# Getting there.



## RussellAP (Feb 21, 2012)

A lot has happened this year. 
I've been trying to come up with a way to support myself with woodworking. I've had some limited success in making Adirondacks and selling them, but I want to make something that will sell in the 1000$ - 2000$ range. It's hard to make out when you only get 75$ profit from a chair. I could do it if the business was there, but I'd have to be making a couple chairs a day to make out.

So I've been making some tables for entryway, occasion, and sofa. The pics are in my projects.

I teamed up with an old friend who is a photographer and we photographed all my work for inclusion in my portfolio which I will use to help sell my products.

I also am going to pick up a salesman on a commission only to get my cutting boards into retail locations.
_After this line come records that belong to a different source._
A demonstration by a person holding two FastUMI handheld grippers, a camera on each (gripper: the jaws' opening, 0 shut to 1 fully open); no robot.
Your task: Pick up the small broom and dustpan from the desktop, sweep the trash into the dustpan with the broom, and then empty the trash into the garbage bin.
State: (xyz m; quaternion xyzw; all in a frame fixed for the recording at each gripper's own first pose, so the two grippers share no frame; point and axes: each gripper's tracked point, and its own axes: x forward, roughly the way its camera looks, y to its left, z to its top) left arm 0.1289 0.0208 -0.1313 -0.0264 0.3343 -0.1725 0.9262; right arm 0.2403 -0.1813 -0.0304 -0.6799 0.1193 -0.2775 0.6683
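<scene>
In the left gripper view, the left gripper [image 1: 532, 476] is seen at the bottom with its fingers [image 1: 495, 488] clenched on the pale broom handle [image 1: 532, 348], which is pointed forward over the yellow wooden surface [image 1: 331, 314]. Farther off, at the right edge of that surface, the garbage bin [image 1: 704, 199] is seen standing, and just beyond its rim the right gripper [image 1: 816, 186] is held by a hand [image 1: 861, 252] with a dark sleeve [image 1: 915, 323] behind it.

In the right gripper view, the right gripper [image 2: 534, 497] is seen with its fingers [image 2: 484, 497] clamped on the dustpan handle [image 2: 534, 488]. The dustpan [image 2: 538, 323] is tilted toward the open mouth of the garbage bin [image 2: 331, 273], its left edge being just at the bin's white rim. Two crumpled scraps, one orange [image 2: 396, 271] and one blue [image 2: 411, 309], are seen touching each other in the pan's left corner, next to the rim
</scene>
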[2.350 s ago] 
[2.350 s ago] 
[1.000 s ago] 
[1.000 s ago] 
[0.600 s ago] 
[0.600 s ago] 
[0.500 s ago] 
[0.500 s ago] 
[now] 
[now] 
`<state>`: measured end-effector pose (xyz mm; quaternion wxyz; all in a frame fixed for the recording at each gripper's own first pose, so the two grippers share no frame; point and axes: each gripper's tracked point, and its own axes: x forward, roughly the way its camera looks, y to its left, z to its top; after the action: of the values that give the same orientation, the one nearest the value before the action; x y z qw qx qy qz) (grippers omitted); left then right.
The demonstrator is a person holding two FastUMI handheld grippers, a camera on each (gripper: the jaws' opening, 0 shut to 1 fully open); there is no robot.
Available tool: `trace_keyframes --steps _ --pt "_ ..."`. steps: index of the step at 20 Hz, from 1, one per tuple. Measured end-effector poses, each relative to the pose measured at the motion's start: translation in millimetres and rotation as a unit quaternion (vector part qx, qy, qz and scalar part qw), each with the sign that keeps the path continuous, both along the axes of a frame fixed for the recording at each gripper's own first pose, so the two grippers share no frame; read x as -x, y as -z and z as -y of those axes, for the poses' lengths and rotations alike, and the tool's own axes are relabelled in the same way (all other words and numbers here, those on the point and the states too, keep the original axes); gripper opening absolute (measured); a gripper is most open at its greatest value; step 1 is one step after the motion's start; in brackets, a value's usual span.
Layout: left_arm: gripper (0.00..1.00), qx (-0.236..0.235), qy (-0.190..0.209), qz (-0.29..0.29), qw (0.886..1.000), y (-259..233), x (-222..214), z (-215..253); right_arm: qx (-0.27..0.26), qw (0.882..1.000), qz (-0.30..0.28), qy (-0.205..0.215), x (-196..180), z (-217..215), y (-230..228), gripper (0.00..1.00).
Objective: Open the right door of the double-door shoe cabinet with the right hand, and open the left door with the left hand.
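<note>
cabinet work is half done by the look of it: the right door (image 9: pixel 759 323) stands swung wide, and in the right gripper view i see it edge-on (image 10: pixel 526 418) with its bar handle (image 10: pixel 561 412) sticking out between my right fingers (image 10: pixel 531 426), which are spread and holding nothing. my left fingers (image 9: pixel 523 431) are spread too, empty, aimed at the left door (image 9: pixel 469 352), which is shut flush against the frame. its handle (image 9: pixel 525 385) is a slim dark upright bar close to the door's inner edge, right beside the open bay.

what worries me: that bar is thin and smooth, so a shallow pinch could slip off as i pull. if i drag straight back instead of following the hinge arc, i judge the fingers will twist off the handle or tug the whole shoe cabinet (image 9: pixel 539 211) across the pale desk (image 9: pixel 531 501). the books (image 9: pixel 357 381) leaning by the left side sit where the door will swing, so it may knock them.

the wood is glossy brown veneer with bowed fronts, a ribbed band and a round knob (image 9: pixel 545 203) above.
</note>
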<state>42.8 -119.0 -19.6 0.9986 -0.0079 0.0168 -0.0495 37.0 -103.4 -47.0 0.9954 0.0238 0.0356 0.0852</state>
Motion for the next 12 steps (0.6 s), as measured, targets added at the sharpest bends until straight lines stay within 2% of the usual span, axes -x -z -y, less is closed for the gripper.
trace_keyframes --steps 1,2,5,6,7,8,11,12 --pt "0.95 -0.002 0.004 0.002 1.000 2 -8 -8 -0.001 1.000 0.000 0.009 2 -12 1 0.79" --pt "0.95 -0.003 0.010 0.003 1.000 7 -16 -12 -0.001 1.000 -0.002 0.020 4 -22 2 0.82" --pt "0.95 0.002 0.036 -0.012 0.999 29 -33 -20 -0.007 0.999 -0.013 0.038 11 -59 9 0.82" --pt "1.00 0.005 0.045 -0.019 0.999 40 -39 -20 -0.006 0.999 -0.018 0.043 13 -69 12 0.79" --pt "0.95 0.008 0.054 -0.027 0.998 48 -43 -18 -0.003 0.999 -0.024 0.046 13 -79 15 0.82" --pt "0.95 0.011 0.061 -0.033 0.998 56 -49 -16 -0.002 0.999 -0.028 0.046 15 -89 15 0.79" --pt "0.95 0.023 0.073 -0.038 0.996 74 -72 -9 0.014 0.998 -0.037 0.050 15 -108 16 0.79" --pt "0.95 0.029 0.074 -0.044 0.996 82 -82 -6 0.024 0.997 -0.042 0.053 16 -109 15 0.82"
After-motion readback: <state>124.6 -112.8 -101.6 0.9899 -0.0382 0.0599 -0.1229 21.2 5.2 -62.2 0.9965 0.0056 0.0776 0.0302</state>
Here is the card I have printed up.










Wait till you see the next table I'm making. One of a kind like all my stuff.


----------



## eao2012 (Jan 14, 2013)

Thats a nice looking card there Russell. Hiring a photographer will definitely help. You have to convince people they need "this piece" and providing high quality photography to showcase it will help your sales greatly.


----------



## whitebeast88 (May 27, 2012)

great card,hope the salesman and photographer works out good.


----------



## Purrmaster (Sep 1, 2012)

Good luck!


----------